Where the material below has a line containing "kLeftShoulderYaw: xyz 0", start repeating exactly, and keep going through the line containing "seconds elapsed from", with no other lines.
+++
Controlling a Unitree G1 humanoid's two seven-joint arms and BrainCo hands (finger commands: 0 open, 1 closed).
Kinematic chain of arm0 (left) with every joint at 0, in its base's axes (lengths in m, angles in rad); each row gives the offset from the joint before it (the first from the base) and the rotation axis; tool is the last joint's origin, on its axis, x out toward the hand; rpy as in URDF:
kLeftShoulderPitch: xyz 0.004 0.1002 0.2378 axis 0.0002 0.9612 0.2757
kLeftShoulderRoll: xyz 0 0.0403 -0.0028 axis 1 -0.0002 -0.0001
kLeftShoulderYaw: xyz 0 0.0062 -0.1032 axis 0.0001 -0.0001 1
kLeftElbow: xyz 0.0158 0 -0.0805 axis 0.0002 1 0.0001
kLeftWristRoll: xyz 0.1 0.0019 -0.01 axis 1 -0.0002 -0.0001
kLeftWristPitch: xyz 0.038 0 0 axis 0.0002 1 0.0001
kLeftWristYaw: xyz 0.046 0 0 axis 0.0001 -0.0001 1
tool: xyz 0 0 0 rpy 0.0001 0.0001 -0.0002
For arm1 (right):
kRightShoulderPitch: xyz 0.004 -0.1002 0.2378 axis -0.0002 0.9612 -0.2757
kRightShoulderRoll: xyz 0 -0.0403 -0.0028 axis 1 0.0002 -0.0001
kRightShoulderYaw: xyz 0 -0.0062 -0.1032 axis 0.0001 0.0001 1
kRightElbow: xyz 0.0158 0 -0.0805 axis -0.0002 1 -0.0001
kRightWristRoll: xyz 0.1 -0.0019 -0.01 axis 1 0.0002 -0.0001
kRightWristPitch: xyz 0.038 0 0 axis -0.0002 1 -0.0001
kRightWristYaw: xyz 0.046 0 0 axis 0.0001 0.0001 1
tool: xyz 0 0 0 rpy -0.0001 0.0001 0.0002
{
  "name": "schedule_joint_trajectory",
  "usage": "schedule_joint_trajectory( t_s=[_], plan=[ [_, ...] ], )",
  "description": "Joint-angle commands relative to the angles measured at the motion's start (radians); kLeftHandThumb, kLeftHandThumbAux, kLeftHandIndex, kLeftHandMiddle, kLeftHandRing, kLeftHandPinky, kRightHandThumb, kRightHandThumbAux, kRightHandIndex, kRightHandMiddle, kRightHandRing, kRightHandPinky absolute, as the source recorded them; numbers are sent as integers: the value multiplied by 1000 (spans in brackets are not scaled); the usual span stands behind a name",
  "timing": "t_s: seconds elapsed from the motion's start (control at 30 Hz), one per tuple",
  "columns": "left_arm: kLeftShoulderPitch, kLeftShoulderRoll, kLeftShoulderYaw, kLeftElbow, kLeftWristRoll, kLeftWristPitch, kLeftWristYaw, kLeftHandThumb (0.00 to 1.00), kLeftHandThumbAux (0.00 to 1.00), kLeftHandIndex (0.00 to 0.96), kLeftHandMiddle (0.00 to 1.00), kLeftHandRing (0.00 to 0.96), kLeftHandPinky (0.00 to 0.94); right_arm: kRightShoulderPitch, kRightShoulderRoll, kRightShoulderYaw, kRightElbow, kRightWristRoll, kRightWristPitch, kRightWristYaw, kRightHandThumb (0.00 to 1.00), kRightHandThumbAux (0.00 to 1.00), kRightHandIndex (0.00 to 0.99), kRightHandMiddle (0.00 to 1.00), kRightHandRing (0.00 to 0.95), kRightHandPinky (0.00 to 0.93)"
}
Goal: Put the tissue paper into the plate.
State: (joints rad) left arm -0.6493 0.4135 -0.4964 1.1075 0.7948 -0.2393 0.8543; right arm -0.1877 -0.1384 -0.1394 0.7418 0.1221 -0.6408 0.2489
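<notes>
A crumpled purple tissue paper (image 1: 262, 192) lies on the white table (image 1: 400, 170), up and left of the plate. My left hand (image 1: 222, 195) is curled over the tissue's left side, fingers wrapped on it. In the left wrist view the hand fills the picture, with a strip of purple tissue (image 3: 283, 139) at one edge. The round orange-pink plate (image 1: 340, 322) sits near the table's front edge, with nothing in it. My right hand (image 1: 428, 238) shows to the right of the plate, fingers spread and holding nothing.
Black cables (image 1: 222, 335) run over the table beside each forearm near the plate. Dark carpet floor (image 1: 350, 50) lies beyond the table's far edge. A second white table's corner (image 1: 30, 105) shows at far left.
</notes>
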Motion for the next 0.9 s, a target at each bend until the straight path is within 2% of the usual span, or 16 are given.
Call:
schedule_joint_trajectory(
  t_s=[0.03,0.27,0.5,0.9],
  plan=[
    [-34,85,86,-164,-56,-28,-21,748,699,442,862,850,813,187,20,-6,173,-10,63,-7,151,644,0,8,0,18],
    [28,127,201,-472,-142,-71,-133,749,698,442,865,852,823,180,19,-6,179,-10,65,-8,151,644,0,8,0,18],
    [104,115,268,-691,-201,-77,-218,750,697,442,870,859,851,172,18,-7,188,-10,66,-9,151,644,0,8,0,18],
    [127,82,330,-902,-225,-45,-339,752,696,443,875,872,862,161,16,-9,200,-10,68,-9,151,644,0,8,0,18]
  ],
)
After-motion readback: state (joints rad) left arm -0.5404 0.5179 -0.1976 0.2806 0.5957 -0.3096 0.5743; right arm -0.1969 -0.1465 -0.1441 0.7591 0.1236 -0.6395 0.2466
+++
**Problem solution:**
kLeftShoulderYaw: xyz 0 0.0062 -0.1032 axis 0.0001 -0.0001 1
kLeftElbow: xyz 0.0158 0 -0.0805 axis 0.0002 1 0.0001
kLeftWristRoll: xyz 0.1 0.0019 -0.01 axis 1 -0.0002 -0.0001
kLeftWristPitch: xyz 0.038 0 0 axis 0.0002 1 0.0001
kLeftWristYaw: xyz 0.046 0 0 axis 0.0001 -0.0001 1
tool: xyz 0 0 0 rpy 0.0001 0.0001 -0.0002
For arm1 (right):
kRightShoulderPitch: xyz 0.004 -0.1002 0.2378 axis -0.0002 0.9612 -0.2757
kRightShoulderRoll: xyz 0 -0.0403 -0.0028 axis 1 0.0002 -0.0001
kRightShoulderYaw: xyz 0 -0.0062 -0.1032 axis 0.0001 0.0001 1
kRightElbow: xyz 0.0158 0 -0.0805 axis -0.0002 1 -0.0001
kRightWristRoll: xyz 0.1 -0.0019 -0.01 axis 1 0.0002 -0.0001
kRightWristPitch: xyz 0.038 0 0 axis -0.0002 1 -0.0001
kRightWristYaw: xyz 0.046 0 0 axis 0.0001 0.0001 1
tool: xyz 0 0 0 rpy -0.0001 0.0001 0.0002
{
  "name": "schedule_joint_trajectory",
  "usage": "schedule_joint_trajectory( t_s=[_], plan=[ [_, ...] ], )",
  "description": "Joint-angle commands relative to the angles measured at the motion's start (radians); kLeftHandThumb, kLeftHandThumbAux, kLeftHandIndex, kLeftHandMiddle, kLeftHandRing, kLeftHandPinky, kRightHandThumb, kRightHandThumbAux, kRightHandIndex, kRightHandMiddle, kRightHandRing, kRightHandPinky absolute, as the source recorded them; numbers are sent as integers: the value multiplied by 1000 (spans in brackets are not scaled); the usual span stands behind a name",
  "timing": "t_s: seconds elapsed from the motion's start (control at 30 Hz), one per tuple",

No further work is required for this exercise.